All of the data should be restated word for word.

┄┄┄┄┄┄

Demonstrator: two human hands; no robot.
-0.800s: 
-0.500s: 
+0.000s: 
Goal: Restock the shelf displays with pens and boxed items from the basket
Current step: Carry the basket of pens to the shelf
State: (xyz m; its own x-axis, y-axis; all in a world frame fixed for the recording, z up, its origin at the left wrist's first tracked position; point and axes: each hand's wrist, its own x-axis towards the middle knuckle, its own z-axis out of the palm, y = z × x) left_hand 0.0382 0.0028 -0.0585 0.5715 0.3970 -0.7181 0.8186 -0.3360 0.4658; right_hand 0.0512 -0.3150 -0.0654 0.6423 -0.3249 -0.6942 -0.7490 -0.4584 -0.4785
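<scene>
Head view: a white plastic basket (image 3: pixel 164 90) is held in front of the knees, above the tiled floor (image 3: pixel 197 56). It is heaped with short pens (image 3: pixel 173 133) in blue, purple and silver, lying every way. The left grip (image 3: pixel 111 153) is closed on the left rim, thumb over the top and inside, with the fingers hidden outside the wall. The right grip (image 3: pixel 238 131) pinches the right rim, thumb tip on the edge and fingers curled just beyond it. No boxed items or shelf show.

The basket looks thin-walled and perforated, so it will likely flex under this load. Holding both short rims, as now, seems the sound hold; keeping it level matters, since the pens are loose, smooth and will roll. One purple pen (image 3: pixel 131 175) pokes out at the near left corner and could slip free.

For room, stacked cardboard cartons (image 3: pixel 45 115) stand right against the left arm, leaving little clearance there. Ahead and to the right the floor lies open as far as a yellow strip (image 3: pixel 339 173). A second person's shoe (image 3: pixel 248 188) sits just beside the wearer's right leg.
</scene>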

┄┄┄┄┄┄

Response to the task:
Demonstrator: two human hands; no robot.
-0.800s: 
-0.500s: 
+0.000s: 
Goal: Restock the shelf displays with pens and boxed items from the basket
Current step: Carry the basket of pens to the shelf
State: (xyz m; its own x-axis, y-axis; all in a world frame fixed for the recording, z up, its origin at the left wrist's first tracked position; point and axes: each hand's wrist, its own x-axis towards the middle knuckle, its own z-axis out of the palm, y = z × x) left_hand 0.0382 0.0028 -0.0585 0.5715 0.3970 -0.7181 0.8186 -0.3360 0.4658; right_hand 0.0512 -0.3150 -0.0654 0.6423 -0.3249 -0.6942 -0.7490 -0.4584 -0.4785
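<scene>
Head view: a white plastic basket (image 3: pixel 164 90) is held in front of the knees, above the tiled floor (image 3: pixel 197 56). It is heaped with short pens (image 3: pixel 173 133) in blue, purple and silver, lying every way. The left grip (image 3: pixel 111 153) is closed on the left rim, thumb over the top and inside, with the fingers hidden outside the wall. The right grip (image 3: pixel 238 131) pinches the right rim, thumb tip on the edge and fingers curled just beyond it. No boxed items or shelf show.

The basket looks thin-walled and perforated, so it will likely flex under this load. Holding both short rims, as now, seems the sound hold; keeping it level matters, since the pens are loose, smooth and will roll. One purple pen (image 3: pixel 131 175) pokes out at the near left corner and could slip free.

For room, stacked cardboard cartons (image 3: pixel 45 115) stand right against the left arm, leaving little clearance there. Ahead and to the right the floor lies open as far as a yellow strip (image 3: pixel 339 173). A second person's shoe (image 3: pixel 248 188) sits just beside the wearer's right leg.
</scene>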

Nothing remains to be added to the answer.